[[ Data shown open ]]

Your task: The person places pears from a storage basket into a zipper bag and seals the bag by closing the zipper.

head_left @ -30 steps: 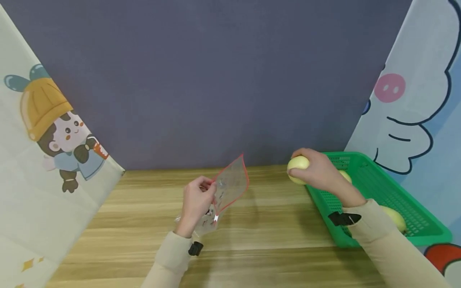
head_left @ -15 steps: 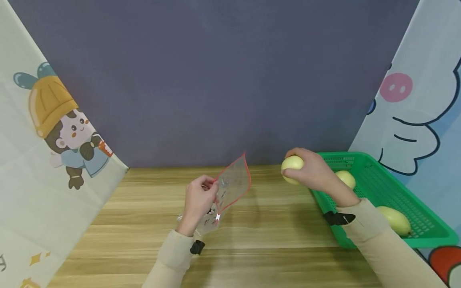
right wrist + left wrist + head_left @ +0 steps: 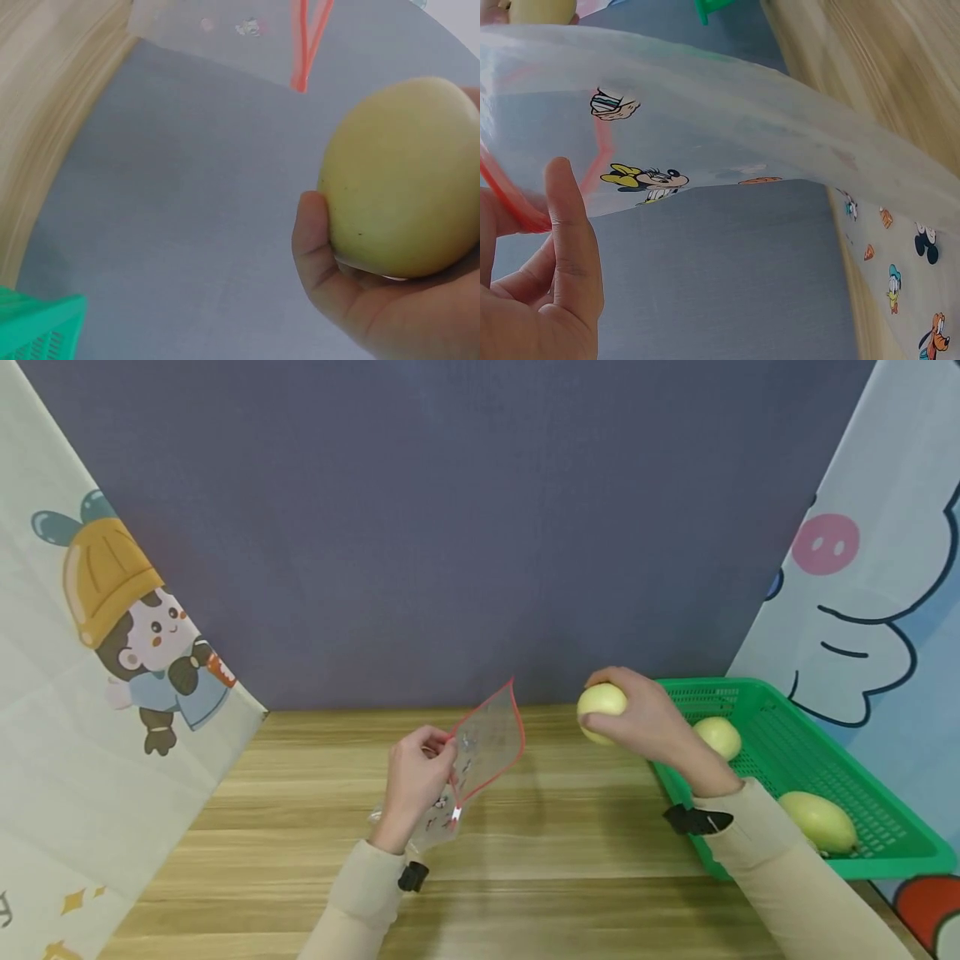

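My left hand (image 3: 420,772) pinches the red-edged mouth of a clear zip bag (image 3: 487,743) between thumb and fingers. The bag's mouth gapes toward the right, and its lower part hangs near the table. Cartoon figures are printed on its film, seen closely in the left wrist view on the bag (image 3: 727,112). To the right of it, my right hand (image 3: 637,714) grips a smooth, pale yellow, rounded fruit (image 3: 602,710) above the table. In the right wrist view the fingers wrap around the fruit (image 3: 405,180), apart from the bag.
A green plastic basket (image 3: 847,760) stands at the right, partly behind my right forearm. Inside lie more pale yellow fruits, one rounded (image 3: 717,738) and one longer (image 3: 819,821). The wood-grain table (image 3: 300,827) meets a grey back panel (image 3: 480,543), with printed panels at both sides.
My right hand has carried the fruit left, away from the basket and nearer the bag. More of the basket's fruits now show. The left hand and bag have stayed nearly still.
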The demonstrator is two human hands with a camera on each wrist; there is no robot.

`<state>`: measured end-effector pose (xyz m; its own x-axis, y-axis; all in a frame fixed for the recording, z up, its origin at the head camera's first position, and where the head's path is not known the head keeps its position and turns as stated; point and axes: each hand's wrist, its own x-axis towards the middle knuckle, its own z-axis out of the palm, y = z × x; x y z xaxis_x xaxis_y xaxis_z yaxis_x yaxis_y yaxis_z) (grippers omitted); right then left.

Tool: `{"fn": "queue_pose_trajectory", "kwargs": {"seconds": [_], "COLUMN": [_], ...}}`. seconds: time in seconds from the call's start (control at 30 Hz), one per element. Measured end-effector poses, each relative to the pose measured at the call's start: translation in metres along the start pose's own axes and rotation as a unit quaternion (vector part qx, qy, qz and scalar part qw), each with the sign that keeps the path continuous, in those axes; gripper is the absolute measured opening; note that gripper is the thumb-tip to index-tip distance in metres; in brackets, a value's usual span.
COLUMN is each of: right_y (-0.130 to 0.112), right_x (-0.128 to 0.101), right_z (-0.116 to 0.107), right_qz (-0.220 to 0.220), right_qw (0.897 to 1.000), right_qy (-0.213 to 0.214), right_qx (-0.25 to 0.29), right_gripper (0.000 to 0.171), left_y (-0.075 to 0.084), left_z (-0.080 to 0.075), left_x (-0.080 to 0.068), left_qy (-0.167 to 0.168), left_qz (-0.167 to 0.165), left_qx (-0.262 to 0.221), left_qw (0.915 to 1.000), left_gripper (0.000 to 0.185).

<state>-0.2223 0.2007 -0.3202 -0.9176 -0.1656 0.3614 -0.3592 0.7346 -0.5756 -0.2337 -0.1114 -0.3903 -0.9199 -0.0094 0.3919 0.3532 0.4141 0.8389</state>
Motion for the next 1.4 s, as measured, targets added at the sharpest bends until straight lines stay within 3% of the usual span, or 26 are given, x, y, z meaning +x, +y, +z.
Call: {"fn": "queue_pose_trajectory", "kwargs": {"seconds": [0.47, 1.4], "right_y": [-0.013, -0.033], "right_x": [-0.001, 0.004], "right_z": [0.014, 0.047], "right_qz": [-0.055, -0.119], "right_qw": [0.996, 0.981], "right_qy": [0.058, 0.098], "right_qx": [0.047, 0.122], "right_gripper": [0.040, 0.044], "left_y": [0.001, 0.003], "left_z": [0.001, 0.005], "left_x": [0.000, -0.001], "left_qy": [-0.007, -0.012], "left_qz": [-0.013, -0.005], "left_qx": [-0.018, -0.027], "left_qw": [0.9997, 0.9995], "left_gripper": [0.006, 0.006]}}
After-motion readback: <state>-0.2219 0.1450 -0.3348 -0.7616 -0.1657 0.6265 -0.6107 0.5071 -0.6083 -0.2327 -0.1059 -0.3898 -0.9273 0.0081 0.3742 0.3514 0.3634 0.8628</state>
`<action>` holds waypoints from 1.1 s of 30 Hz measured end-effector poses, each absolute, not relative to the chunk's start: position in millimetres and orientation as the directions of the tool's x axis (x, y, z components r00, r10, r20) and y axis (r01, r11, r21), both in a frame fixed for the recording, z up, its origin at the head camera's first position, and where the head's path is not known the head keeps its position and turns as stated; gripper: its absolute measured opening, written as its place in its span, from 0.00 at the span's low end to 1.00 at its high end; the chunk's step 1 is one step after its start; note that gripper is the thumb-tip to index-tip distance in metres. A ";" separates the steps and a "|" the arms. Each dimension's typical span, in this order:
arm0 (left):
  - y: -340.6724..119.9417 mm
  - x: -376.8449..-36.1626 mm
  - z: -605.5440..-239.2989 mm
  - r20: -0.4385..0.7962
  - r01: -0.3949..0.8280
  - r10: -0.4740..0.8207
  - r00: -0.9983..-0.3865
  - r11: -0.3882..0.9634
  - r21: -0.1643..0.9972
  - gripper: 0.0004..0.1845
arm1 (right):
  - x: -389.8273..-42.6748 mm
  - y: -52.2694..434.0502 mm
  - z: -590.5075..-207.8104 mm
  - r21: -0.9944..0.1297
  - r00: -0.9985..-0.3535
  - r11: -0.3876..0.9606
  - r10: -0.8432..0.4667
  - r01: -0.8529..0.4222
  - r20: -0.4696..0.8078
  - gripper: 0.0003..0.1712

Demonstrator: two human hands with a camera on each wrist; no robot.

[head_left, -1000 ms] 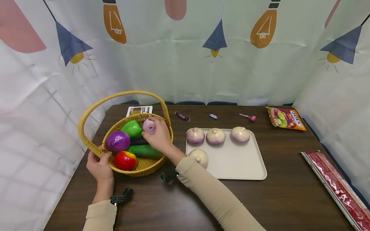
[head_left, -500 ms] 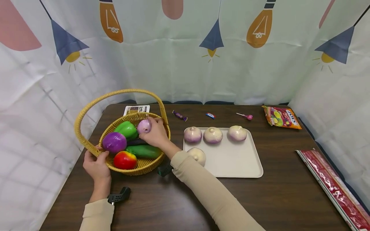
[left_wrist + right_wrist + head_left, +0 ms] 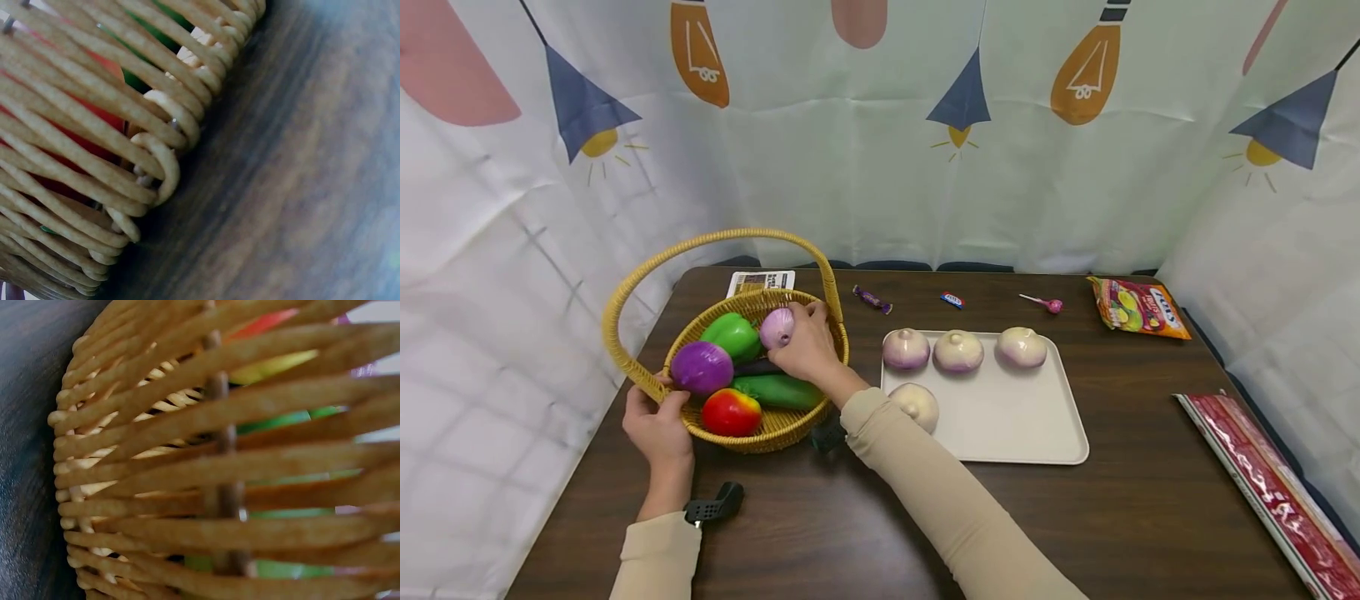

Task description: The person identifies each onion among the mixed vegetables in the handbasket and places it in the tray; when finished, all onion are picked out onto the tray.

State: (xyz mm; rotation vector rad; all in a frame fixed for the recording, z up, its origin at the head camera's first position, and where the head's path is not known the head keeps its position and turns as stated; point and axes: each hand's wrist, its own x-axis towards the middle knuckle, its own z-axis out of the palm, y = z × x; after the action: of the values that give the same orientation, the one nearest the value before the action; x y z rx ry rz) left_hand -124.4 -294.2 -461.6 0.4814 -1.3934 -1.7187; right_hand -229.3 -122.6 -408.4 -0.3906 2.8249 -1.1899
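Observation:
A woven yellow basket (image 3: 752, 439) with a tall handle stands at the table's left. It holds a green pepper (image 3: 732, 334), a purple cabbage (image 3: 702, 367), a red apple (image 3: 731, 412) and a green cucumber (image 3: 775, 390). My right hand (image 3: 805, 346) is inside the basket and grips a small purple onion (image 3: 776, 327). My left hand (image 3: 658, 423) holds the basket's near-left rim. A beige tray (image 3: 1015, 417) to the right carries several pale onions (image 3: 958, 351). Both wrist views show only basket weave (image 3: 94, 144) (image 3: 206, 487) up close.
Along the table's far edge lie a printed card (image 3: 762, 282), a purple candy (image 3: 872, 298), a small wrapped sweet (image 3: 952, 300), a pink lollipop (image 3: 1045, 304) and a snack bag (image 3: 1138, 307). A red foil roll (image 3: 1270, 492) lies at the right edge. A patterned curtain surrounds the table.
My right hand with the onion has shifted only slightly inside the basket. The left hand stays on the rim. The head view has moved a little.

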 end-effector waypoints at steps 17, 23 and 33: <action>-294.6 -126.1 -463.3 0.215 0.336 -0.791 -0.572 0.013 0.942 0.13 | -233.1 -119.1 -409.7 -0.739 -0.973 0.649 -0.228 -0.182 0.039 0.36; -292.6 -125.0 -461.4 0.208 0.351 -0.796 -0.569 -0.006 0.936 0.13 | -228.5 -118.4 -407.9 -0.725 -0.972 0.656 -0.221 -0.211 0.083 0.37; -293.8 -123.2 -459.8 0.220 0.356 -0.796 -0.564 0.006 0.934 0.12 | -204.6 -94.8 -395.4 -0.868 -0.945 0.432 -0.306 -0.247 0.116 0.38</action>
State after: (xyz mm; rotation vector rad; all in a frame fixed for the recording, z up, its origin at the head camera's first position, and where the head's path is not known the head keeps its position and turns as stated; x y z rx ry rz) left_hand -123.2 -293.8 -459.8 0.4836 -1.4204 -1.6958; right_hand -204.6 -94.8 -395.4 -0.5045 2.6080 -1.5647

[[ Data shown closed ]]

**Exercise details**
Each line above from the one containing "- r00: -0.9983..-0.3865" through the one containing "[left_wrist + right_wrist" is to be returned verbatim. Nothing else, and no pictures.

**Answer box**
  - r00: -0.9983..-0.3865
  - r11: -0.3882..0.9634
  - r21: -0.1643..0.9972
  - gripper: 0.0004..0.1845
arm1 (right):
  - x: -389.8273..-42.6748 mm
  - y: -52.2694..434.0502 mm
  - z: -590.5075..-207.8104 mm
  - r21: -0.9944..0.1297
  - r00: -0.9985..-0.3535
  - r11: -0.3876..0.9606
  - r10: -0.8432..0.4667
  - r01: -0.8529..0.4222
  - r20: -0.4696..0.8078
  - gripper: 0.0003..0.1712

Demonstrator: two human hands with a camera on each wrist; no robot.

[head_left, -1000 ms] 
[head_left, -500 ms] 
[left_wrist + right_wrist + head_left, +0 ms] 

The answer is finished.